Assignment: Beginning at the top of the listing, repeat each line exactly until the line with "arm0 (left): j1" has been repeated too.

═══ Material provided ═══

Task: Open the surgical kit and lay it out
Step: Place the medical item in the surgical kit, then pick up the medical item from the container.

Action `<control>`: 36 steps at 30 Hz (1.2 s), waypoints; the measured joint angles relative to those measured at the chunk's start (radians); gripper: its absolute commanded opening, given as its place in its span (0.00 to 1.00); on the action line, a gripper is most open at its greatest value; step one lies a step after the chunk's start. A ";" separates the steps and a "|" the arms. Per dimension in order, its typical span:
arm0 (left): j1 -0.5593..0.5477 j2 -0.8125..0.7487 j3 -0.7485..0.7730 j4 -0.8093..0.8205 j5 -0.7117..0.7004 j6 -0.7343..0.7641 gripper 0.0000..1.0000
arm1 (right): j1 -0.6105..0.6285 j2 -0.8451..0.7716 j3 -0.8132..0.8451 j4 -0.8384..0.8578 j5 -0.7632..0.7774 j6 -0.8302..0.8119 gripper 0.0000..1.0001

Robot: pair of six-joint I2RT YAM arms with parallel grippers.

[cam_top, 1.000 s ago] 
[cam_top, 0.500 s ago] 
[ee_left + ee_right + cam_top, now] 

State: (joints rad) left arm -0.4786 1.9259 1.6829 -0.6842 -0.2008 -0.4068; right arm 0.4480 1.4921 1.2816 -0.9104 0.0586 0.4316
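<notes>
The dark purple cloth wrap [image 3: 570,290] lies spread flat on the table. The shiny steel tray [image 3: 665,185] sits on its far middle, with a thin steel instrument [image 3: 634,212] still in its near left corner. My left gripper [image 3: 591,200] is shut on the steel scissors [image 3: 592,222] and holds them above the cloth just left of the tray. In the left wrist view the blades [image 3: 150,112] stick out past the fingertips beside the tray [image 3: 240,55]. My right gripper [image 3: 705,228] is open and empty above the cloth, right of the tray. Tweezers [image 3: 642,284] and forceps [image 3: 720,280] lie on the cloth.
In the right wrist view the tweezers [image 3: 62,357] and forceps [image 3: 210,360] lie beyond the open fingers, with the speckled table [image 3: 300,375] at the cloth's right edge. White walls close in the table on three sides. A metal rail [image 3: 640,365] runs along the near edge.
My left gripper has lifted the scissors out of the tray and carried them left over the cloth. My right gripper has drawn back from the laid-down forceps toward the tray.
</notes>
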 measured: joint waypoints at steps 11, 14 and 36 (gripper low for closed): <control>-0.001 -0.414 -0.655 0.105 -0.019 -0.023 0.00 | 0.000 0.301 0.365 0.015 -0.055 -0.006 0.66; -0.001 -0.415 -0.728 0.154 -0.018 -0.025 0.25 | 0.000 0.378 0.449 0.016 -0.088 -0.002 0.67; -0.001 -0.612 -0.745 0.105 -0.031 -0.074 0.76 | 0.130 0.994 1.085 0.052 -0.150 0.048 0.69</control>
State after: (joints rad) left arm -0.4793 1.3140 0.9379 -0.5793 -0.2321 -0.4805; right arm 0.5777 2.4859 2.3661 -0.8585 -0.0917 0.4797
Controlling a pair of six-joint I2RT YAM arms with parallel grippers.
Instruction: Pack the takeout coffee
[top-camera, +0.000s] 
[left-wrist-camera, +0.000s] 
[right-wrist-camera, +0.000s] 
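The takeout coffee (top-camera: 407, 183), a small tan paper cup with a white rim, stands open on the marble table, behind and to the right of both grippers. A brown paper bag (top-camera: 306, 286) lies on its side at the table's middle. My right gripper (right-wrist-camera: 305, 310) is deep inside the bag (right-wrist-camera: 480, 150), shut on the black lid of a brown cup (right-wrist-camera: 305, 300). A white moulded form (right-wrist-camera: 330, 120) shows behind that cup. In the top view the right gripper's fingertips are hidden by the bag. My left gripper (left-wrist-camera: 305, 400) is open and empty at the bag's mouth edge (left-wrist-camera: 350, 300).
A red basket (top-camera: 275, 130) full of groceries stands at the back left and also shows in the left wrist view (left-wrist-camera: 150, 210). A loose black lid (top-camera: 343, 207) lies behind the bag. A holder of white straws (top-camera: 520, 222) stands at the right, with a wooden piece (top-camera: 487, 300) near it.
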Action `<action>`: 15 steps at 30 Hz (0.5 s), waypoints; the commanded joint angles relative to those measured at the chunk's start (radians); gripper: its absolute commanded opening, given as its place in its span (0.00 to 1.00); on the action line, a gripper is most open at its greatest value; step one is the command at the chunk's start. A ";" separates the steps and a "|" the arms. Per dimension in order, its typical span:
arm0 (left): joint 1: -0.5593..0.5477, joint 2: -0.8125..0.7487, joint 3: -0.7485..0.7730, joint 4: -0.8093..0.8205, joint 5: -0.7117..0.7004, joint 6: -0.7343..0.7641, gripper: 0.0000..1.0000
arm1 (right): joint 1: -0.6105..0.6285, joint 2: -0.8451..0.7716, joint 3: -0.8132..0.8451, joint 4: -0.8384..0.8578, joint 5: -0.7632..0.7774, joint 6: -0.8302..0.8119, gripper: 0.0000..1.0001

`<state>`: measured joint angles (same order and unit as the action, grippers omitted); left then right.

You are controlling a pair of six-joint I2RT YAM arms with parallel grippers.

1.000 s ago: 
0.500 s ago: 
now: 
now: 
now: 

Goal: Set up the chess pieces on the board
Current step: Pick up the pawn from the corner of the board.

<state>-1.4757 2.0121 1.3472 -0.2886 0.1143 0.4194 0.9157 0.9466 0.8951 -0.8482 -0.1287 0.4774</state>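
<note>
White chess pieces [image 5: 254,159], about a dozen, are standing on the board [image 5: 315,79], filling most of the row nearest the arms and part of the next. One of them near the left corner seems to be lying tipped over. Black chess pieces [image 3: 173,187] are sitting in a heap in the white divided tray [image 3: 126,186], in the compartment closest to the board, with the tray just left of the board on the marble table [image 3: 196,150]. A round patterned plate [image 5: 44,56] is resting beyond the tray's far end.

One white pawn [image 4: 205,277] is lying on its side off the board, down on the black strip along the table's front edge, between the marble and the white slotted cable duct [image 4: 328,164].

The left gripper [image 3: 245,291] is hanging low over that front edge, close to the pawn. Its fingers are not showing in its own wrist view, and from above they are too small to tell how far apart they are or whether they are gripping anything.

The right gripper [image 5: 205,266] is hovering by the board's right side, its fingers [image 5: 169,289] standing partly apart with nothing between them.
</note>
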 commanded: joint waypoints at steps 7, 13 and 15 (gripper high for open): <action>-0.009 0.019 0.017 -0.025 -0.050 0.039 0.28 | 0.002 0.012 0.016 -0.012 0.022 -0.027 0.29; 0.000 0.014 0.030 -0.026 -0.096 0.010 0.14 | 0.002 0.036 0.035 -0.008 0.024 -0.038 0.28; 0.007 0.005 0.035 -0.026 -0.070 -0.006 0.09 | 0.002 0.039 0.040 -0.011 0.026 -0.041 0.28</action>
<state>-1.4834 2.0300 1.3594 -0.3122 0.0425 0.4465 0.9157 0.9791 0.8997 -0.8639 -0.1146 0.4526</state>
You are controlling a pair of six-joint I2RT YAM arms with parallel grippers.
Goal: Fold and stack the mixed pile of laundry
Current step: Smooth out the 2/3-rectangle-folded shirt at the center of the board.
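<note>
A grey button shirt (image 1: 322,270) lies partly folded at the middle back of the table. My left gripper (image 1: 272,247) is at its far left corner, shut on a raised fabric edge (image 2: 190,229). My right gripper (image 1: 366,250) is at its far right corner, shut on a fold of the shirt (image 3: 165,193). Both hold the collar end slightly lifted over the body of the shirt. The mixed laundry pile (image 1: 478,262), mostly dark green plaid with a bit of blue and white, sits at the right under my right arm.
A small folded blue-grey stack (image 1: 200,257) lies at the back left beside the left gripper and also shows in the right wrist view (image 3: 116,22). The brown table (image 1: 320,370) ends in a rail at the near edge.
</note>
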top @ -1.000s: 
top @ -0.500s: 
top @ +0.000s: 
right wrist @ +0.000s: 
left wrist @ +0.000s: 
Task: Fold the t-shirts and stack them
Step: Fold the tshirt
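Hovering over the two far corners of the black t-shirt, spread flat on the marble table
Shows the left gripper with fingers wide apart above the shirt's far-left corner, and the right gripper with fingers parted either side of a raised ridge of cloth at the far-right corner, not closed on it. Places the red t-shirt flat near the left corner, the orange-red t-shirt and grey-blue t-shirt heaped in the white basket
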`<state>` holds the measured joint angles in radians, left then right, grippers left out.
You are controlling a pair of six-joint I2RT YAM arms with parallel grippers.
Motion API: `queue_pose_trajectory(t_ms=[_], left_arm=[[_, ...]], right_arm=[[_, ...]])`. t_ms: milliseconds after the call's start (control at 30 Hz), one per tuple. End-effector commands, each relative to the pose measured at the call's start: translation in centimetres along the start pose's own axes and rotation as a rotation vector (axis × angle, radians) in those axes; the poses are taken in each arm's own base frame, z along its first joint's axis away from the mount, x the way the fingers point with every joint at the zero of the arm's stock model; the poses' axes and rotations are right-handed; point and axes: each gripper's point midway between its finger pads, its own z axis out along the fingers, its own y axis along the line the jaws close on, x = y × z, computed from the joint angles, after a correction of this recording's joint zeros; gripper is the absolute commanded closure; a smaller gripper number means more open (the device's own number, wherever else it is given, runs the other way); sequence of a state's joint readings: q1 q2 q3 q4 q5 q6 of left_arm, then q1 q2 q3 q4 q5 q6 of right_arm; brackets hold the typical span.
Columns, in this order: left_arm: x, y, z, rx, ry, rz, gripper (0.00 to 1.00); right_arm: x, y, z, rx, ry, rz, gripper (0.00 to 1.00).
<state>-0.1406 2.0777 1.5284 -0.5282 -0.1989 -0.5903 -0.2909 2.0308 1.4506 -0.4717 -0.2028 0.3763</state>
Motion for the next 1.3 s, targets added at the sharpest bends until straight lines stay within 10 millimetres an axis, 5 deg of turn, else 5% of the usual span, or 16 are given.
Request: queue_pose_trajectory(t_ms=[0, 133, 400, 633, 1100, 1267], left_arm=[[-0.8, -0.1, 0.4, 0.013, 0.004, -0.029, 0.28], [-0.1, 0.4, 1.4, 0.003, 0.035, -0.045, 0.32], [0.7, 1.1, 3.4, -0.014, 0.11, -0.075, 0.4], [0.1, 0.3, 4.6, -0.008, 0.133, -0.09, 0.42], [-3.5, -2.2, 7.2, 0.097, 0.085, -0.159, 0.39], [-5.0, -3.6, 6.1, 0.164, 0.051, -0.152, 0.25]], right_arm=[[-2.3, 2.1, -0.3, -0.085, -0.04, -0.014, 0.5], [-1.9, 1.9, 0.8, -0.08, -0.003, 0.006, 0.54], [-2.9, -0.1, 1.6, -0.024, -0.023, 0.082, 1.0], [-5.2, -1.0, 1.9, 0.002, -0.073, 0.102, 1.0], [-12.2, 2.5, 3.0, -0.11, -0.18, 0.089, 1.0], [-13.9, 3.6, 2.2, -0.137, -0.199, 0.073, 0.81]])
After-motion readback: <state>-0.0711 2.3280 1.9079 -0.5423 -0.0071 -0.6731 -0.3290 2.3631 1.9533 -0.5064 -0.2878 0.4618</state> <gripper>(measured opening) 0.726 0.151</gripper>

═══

Written answer:
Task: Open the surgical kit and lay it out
Step: Place the medical item in the surgical kit, then pick up the medical item from the container.

Action `<control>`: 36 steps at 30 Hz (1.2 s), waypoints; the measured joint angles relative to those measured at the chunk's start (radians); gripper: its absolute commanded opening, given as its place in its span (0.00 to 1.00); on the action line, a gripper is most open at its greatest value; step one lies a step after the chunk's start. A ";" separates the steps and a "|" the arms. Per dimension in order, its typical span:
arm0 (left): j1 -0.5593..0.5477 j2 -0.8125..0.7487 j3 -0.7485..0.7730 j4 -0.8093..0.8205 j5 -0.7117..0.7004 j6 -0.7343..0.7641 gripper 0.0000..1.0000

There is nothing more to the answer.